Fulacht fia, Gleninagh, Co. Clare
Co. Clare |
Settlement Sites
On level pastureland a short distance from the Burren coast, a low triangular mound of grass-covered stone sits quietly beside Gleninagh tower house.
It measures roughly 13 metres along its longest axis and rises only 0.8 metres from the ground, the kind of feature that would be easy to walk past without registering its significance. It is a fulacht fia, the remains of a Bronze Age cooking site, where stones were heated in a fire and then dropped into a water-filled trough to bring it to the boil. The scorched and shattered stones were raked out after use and gradually accumulated into the horseshoe-shaped or, as here, triangular mounds that survive across the Irish landscape in their thousands.

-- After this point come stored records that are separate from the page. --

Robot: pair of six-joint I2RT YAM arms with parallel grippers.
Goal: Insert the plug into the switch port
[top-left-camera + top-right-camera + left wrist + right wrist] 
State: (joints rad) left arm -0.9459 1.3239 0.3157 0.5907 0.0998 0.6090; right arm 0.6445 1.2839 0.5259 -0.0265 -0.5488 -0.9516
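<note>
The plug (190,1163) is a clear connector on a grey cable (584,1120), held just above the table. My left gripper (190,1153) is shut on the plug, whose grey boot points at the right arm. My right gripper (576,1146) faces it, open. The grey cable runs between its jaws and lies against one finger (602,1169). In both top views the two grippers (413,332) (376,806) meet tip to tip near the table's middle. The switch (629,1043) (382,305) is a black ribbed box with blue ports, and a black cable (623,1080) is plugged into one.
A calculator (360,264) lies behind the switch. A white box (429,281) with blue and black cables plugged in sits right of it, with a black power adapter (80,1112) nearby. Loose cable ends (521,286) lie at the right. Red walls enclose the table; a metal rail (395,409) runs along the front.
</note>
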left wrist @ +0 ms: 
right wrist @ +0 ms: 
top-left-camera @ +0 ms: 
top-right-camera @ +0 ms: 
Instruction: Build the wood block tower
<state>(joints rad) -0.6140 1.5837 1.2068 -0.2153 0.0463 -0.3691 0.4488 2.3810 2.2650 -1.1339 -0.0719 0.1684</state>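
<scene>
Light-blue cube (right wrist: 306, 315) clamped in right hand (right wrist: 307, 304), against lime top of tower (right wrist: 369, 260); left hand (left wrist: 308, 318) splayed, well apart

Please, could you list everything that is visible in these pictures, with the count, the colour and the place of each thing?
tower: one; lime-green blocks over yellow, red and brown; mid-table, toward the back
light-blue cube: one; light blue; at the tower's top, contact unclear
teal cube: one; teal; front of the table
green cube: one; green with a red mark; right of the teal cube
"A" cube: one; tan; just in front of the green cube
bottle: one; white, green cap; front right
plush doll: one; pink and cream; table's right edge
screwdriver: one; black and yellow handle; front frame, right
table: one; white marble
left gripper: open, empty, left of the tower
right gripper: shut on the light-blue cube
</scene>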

What makes this particular spot quietly remarkable is not the mound itself but its immediate surroundings. Two further examples lie within roughly 60 metres to the north-west and north-north-east respectively, and between the three, almost equidistant from each, sits a small dilapidated wedge tomb. A wedge tomb is a type of Neolithic or early Bronze Age megalithic burial monument, so named for the tapering plan of its stone chamber, and this one appears to have been placed, or at least survived, at the centre of what amounts to a cluster of prehistoric activity. The proximity of a storm beach to the north adds a further layer of context; coastal locations with ready access to water were precisely the kind of places Bronze Age communities returned to repeatedly, leaving behind these accumulations of fire-cracked stone as the only legible trace of their presence.